Темнеет. И Серёжа предлагает мне искупаться. Я крайне удивляюсь, а он тихо смеётся.

— Бери, — говорит, — лампу и полотенце.

Мы садимся на «Буран» и едем по дорожке, которую он расчищал, пока я на часок прикорнула. Я держу в руке керосиновую лампу и освещаю мощные лапы елей, обступивших нас отовсюду отвесной стеной. Мне тепло и уютно, прижавшись к спине Серёжи, слушать эхо снегохода, прыгающее с ветки на ветку всё выше и выше. Я воспринимаю это медленное кружение по петляющей в снегу дорожке как сцену из спектакля в театре двух актёров. Неожиданно мы останавливаемся, и я вижу в свете колбы моей волшебной лампы клубящийся паром песочный ручей, в котором растёт короткая травка. Над ручьём тяжело свисают хвойные ветки с залепившимися глыбами прессованного снега — «куржаками». Ручей, переливаясь по камушкам, добегает до небольшого бассейна, над которым построен домик купальни. Это радоновый источник. Температура воды в нём — около шестидесяти. Серёжа просит меня быть осторожной. «Только двадцать минут», — говорит он. Но мне хватает и десяти. Сердце начинает бешено колотиться, и я выхожу из воды.

— Это с непривычки, — успокаивает меня Серёжа.

Но я не боюсь. Я наслаждаюсь нереальностью реальности…

…Позже мы съездили ещё на один источник, но тогда была большая компания. И хотя мы плескались, как дети, в эйфории соприкосновения с чудом, но всё же первая поездка осталась непревзойдённой.

Расставались мы с Серёжей тяжело. Было много человеческой суеты вокруг нашей с ним истории. Щенка у Сережи украли, его годовалый сын заболел менингитом.

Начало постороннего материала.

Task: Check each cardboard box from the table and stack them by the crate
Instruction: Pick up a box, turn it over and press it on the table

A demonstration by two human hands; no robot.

Из Ленинграда прислали очень редкое лекарство, и мальчика спасли.

Ещё раньше нас разоблачили, и очень скоро я отказалась видеться с ним, потому что потеряла чувство жалости. На его место пришла неприязнь. Но Серёжа боролся. До последнего.

Однажды он попросил меня поехать с ним в тайгу. Он сказал, что знает одну приворотную травку, которая вернёт мне чувства.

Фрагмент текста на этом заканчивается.